To find the answer, we follow a process similar to the one used last week, but this time, with unknown quantities – I told you to cut out and keep the article, didn’t I?

Suppose you take out a Loan of L shillings at an Interest rate I per annum and you wish to clear it in N months by Paying P shillings monthly. The first step is to convert the interest from per annum to per month, thus we find that monthly rate, i = I/12.

At the end of the first month, the loan earns interest and the Balance, B, becomes; B= (L + L x i%) = L x (100% + i%). At first sight, that looks complicated; and we are just getting started! It can be simplified by defining a new factor r = (100% + i%).

The equation changes to: B = L x r. Mathematicians like to remove the “x” sign to make formulae look neat and tidy, so we write it as: B = Lr – nice and simple, isn’t it?

When you make the first payment of P shillings, the new balance becomes B(1) = Lr – P. At the end of the second month, this unpaid amount also earns interest at the same factor r and thus increases to (Lr – P)r = Lrr – Pr.

You pay another P shillings at this point and the balance the end of the second month comes to B(2) = Lrr – Pr – P. This rises again to (Lrr – Pr – P)r = Lrrr – Prr – Pr at the end of the third month. When you pay the third instalment you will be left with B(3) =  Lrrr – Prr – Pr – P to pay. This process continues until the loan is cleared.

A patter appears immediately: The balance at the end of month one begins with “Lr”; that at month 2 has “Lrr”; and at month 3 it has “Lrrr”.

Now “rrr” is r raised to the power of three. So, we should expect that the balance after making the final payment at the end of the last month – month N – should start with r raised to the power of N. That is: B(N) = Lr^N – P{r^(N-1) + r^(N-2) + … + r² + r + 1}.
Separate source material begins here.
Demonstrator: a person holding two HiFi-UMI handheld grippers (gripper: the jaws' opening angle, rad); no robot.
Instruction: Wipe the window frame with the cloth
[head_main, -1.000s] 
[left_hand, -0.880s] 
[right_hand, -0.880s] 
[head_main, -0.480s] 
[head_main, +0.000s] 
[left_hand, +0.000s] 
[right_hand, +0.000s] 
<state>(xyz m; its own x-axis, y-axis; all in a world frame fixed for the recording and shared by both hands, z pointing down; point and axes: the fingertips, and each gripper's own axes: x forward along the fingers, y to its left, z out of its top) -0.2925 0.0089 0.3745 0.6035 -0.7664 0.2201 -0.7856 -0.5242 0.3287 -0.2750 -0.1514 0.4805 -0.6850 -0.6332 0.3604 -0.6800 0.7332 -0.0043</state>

But since this is the final payment, this balance must be equal tozero shillings; in other words: Lr^N – P{r^(N-1) + r^(N-2) + … + r² + r + 1} = 0. Making P the subject of this formula is an easy step and it yields: P = Lr^N/{r^(N-1) + r^(N-2) + … + r² + r + 1}.

This looks nice and tidy, but there is a challenge: suppose you wish to pay the loan in 10 years (N = 120 months). It would be quite tedious to calculate r¹¹⁹ = r¹¹⁸ + r¹¹⁷ + … + r² + r + 1. There are over 100 values to be evaluated and the added! Luckily, there is a mathematical short-cut that simplifies that calculation – it is called the sum of a geometric series.

I would be glad to show how the short-cut comes about, but I think we’ve done enough maths for a lazy Sunday! It turns out that {r^(N-1) + r^(N-2) + … + r² + r + 1} = {r^N – 1}/{r – 1}.

Applying this short-cut, the equation for the monthly instalment changes to: P = Lr^N{r – 1}/(r^N – 1}. All that remains now is to enter the numbers. In the example from last week, L = Sh100,000; r = 1.01167 (from I = 14%); and N = 11 months. Putting these numbers in the above formula yields a monthly instalment of Sh9,739.76. Try it out and see.